Based on Henry James’s chilling 19th-century novella, composer Benjamin Britten and librettist Myfanwy Piper’s richly nuanced psychological thriller The Turn of the Screw has kept audiences on the edge of their seats for over six decades. A young governess travels to a remote English country house to care for two precocious young orphans. Greeted by the housekeeper Mrs. Grose, she discovers a dark and twisted past looming over Bly Manor. The children’s behavior becomes increasingly erratic, but the distraught governess is instructed never to disturb their guardian in London.
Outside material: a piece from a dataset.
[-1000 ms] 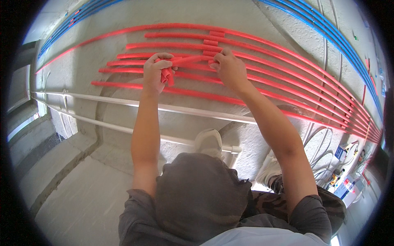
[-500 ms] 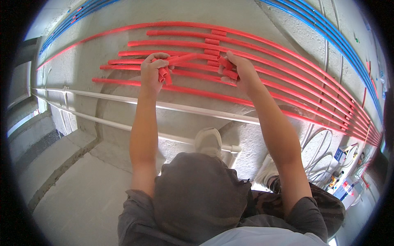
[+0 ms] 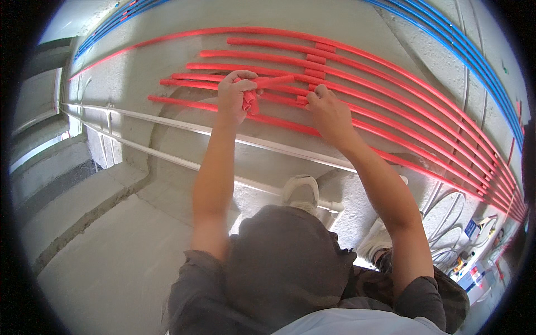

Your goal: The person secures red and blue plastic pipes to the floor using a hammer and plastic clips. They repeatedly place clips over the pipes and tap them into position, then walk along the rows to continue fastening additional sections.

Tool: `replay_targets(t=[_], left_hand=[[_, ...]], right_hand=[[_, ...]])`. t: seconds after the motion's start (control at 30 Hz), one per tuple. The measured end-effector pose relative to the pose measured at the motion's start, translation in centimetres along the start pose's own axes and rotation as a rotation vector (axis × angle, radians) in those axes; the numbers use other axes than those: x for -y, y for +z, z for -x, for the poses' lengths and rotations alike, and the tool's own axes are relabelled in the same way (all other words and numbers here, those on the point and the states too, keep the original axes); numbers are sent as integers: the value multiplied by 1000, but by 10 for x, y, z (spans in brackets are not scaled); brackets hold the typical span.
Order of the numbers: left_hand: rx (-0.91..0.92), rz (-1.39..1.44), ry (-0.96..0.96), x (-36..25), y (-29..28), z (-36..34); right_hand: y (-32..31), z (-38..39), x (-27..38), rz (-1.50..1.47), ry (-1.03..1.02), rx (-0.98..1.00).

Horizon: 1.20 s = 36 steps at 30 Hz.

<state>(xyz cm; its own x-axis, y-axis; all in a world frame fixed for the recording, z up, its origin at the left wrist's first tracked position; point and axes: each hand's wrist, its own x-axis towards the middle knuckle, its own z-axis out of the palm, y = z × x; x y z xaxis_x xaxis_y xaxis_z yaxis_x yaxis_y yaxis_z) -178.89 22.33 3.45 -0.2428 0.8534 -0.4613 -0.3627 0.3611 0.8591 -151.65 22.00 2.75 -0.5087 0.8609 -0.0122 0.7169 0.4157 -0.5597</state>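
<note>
My left hand is closed round several short red pipe pieces. One longer piece sticks out of it to the right. My right hand has its fingertips pinched at a small red pipe piece, set between two of the long red pipes; the fingers partly cover it. Further short pieces sit in a row between the upper pipes, bridging the gaps. The long pipes run side by side and slant down to the right.
White pipes run below the red ones, near my shoe. Blue pipes curve past at the upper right, with more at the upper left. Loose grey cable loops and boxes lie at the lower right.
My right hand, which held short red pieces in the air, has come down to the row of pieces between the pipes. My left hand keeps its bundle. The whole view has shifted slightly.
</note>
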Motion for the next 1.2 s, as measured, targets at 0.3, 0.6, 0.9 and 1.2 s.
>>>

With each bizarre new incident, she begins to believe they are haunted by a pair of menacing spirits—Miss Jessel, the children’s former governess, and the valet Peter Quint, her diabolical lover. Questioning her sanity, she soon becomes entangled in a battle for their souls. Are these apparitions real or simply a figment of an overactive imagination? Are the children innocent, wicked, or unwitting pawns in a spectral game of chess? Britten’s ingenious chamber opera rachets up the tension as it builds to a terrifying, claustrophobic conclusion.
Acclaimed Sicilian-American opera conductor Michelle Rofrano, founder and artistic director of PROTESTRA, an orchestral ensemble of activist-minded musicians that bridge the divide between social justice advocacy and classical music, makes her Curtis debut leading the cast and members of the Curtis Symphony Orchestra in this fully staged chamber opera, sung in English with English supertitles. Resident Stage Director Chas Rader-Shieber, who joined the Curtis faculty in 2009, directs the suspenseful production. Set design is by Steven Kemp, costume design is by Susan Branch Towne, and lighting design is by Jacob Hughes.
Single tickets start at $19 and are available for purchase at Curtis.edu. Subscriptions are now on sale for Curtis’s 2022–23 season. The flexible Choose Your Own subscription option offers 25% off ticket prices when purchasing tickets to two or more performances. For the 2022–23 season, Curtis is also offering a new Season Pass, with access to all performances for $149 per person. To order a subscription, visit Curtis.edu/Subscribe, call (215) 893-7902, or email email@example.com.
The Curtis Opera Theatre returns to the Philadelphia Film Center on Friday, March 10, at 7:30 p.m. and Sunday, March 12, at 2:30 p.m. for a production of Gaetano Donizetti’s charming comedy classic, The Elixir of Love. The 2022–23 opera season concludes with George Frideric Handel’s baroque masterpiece, Ariodante, at the Kimmel Cultural Campus’s Perelman Theater, May 4–7 at 7:30 p.m. To learn more about these performances, as well as the Curtis Symphony Orchestra, Ensemble 20/21 concerts, Curtis Recital Series, and more, visit Curtis.edu/Calendar.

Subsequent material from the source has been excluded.